Task instructions:
Pull out all lines from the listing below in which the word "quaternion" appears.

Data below:

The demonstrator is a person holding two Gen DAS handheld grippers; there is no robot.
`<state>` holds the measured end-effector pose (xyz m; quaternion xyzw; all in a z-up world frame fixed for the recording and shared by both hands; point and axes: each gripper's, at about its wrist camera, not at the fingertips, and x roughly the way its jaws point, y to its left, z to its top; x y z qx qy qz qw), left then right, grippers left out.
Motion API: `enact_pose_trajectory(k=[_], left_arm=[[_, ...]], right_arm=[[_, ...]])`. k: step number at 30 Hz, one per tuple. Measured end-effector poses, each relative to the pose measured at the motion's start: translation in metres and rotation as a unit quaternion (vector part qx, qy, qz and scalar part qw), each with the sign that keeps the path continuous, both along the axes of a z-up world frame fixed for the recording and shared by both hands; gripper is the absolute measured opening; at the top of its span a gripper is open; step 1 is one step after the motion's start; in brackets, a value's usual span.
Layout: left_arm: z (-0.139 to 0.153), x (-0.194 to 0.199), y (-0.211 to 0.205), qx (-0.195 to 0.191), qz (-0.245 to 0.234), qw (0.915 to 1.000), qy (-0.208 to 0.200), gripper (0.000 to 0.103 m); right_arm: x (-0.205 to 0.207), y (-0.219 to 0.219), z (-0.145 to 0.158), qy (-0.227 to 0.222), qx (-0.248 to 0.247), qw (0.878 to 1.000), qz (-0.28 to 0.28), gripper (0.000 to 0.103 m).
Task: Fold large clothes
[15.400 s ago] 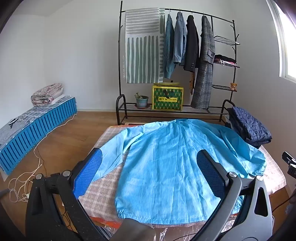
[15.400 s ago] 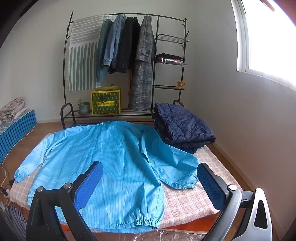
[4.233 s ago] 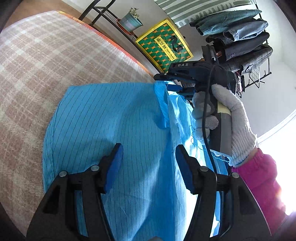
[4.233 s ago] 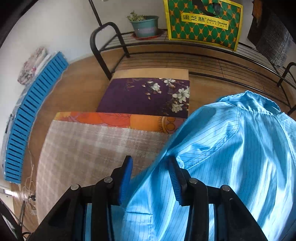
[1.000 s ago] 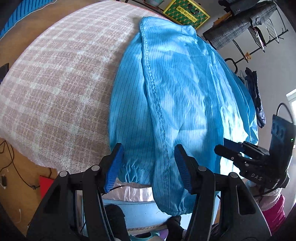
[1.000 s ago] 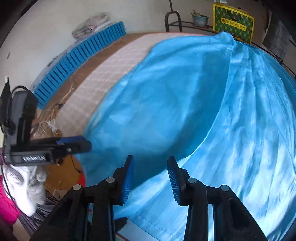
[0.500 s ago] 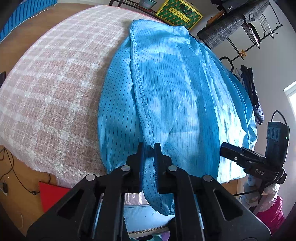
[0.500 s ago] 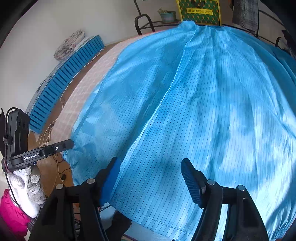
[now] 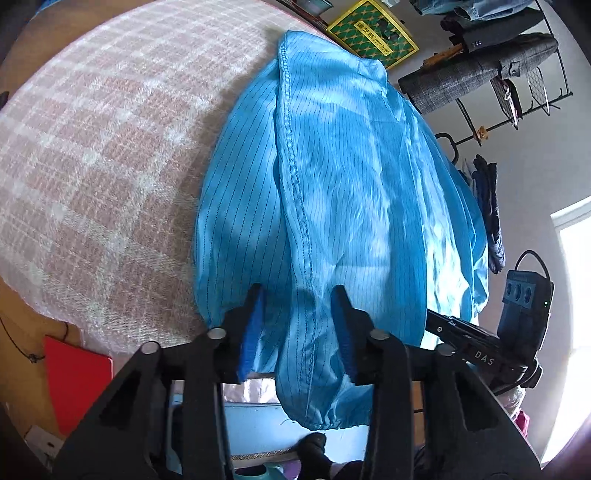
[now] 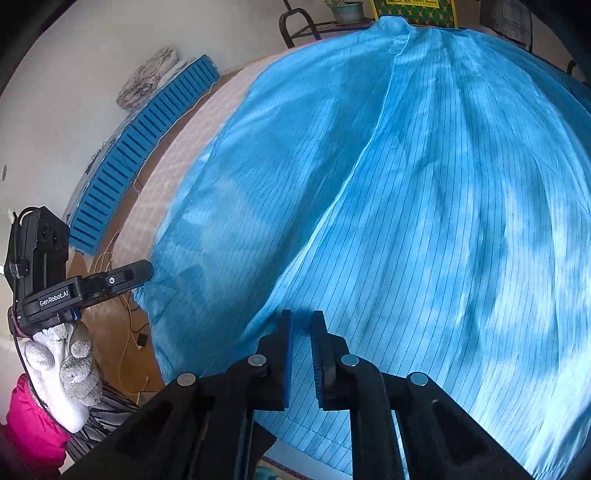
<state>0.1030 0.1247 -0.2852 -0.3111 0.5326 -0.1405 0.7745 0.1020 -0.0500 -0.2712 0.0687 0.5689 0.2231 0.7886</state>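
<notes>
pink-and-white checked cloth covers the table (image 9: 85,155), which fills the 9 o'clock half of the left wrist view and shows again as a pale strip at 10 o'clock in the right wrist view. on it lies the blue pinstriped garment (image 9: 351,192), spread lengthwise from the near table edge toward 12 o'clock, with a stitched seam running down its middle and its gathered hem hanging over the near edge at 6 o'clock; in the right wrist view the same garment (image 10: 424,192) takes up almost everything from centre to 3 o'clock. behind it, at 1 o'clock in the left wrist view, stands a black clothes rack (image 9: 517,74) with hung coats, and a yellow-green box (image 9: 373,33) sits at 12 o'clock. a blue slatted mat (image 10: 147,129) lies on the floor at 10 o'clock in the right wrist view. the left gripper (image 9: 295,328) sits at the near hem, its jaws having just been opening, now parted with the seam fold loose between the blue pads, neither pad pressing on it. the right gripper (image 10: 300,354) has just been closing; its pads stand nearly together with a pinch of the garment between them near the hem. a white-gloved hand (image 10: 62,376) with a pink sleeve (image 10: 29,417) shows at 8 o'clock.
</notes>
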Motion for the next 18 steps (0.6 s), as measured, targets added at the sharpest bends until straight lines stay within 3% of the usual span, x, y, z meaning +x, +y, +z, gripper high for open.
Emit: enact_pose_trajectory(k=[5,8,9,10,14,18], left_arm=[[0.014,-0.002,-0.01,-0.018,-0.023,0.9994,-0.018,0.019],[0.009,0.0,-0.017,0.006,-0.03,0.9995,-0.009,0.018],[0.007,0.0,-0.018,0.011,-0.028,0.9995,-0.006,0.005],[0.006,0.0,-0.018,0.021,-0.027,0.9994,-0.005,0.003],[0.02,-0.004,-0.009,0.047,-0.011,0.9984,-0.028,0.0],[0.031,-0.011,0.006,0.071,0.003,0.9968,-0.037,0.0]], right_arm=[[0.003,-0.006,0.001,0.01,0.025,1.0,-0.013,0.008],[0.004,-0.005,0.001,0.009,0.021,1.0,-0.009,0.009],[0.005,-0.004,0.0,0.009,0.016,1.0,-0.009,0.01],[0.005,-0.004,-0.001,0.01,0.016,1.0,-0.009,0.01],[0.006,0.004,-0.001,0.008,0.018,1.0,-0.006,0.01],[0.002,0.027,0.004,-0.001,0.029,1.0,0.011,0.002]])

Output:
`<state>` holds the measured end-effector pose (xyz m; quaternion xyzw; all in a z-up world frame fixed for the recording and shared by both hands; point and axes: each gripper's, at about its wrist camera, not at the fingertips, and x roughly the way its jaws point, y to its left, z to its top; x y z qx qy qz qw), left then right, grippers left out.
Motion API: `enact_pose_trajectory(k=[_], left_arm=[[_, ...]], right_arm=[[_, ...]])`. k: step number at 30 Hz, one per tuple. Measured end-effector poses, each relative to the pose measured at the motion's start: translation in metres and rotation as a unit quaternion (vector part qx, qy, qz and scalar part qw), each with the sign that keeps the path continuous, both along the axes of a z-up world frame fixed for the recording and shared by both hands; gripper is the absolute measured opening; at the top of its span a gripper is open; step 1 is one step after the motion's start; in brackets, a value's usual span.

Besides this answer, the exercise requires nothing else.